▼

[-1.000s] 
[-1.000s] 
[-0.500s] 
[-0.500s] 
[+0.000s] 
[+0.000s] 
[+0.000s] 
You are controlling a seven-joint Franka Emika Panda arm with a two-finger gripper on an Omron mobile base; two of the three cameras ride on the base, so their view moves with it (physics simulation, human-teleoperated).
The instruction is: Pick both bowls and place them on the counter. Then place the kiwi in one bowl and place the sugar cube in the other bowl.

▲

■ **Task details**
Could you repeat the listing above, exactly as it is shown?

■ **Response to the exercise**
[-1.000s] 
[-1.000s] 
[-0.500s] 
[-0.500s] 
[+0.000s] 
[+0.000s] 
[+0.000s] 
You are controlling a seven-joint Franka Emika Panda arm with a two-finger gripper on an Omron mobile base; two of the three cameras ride on the base, so their view moves with it (physics simulation, human-teleoperated).
The instruction is: Pick both bowls and place them on the counter. Then place the kiwi in one bowl and place the sugar cube in the other bowl.

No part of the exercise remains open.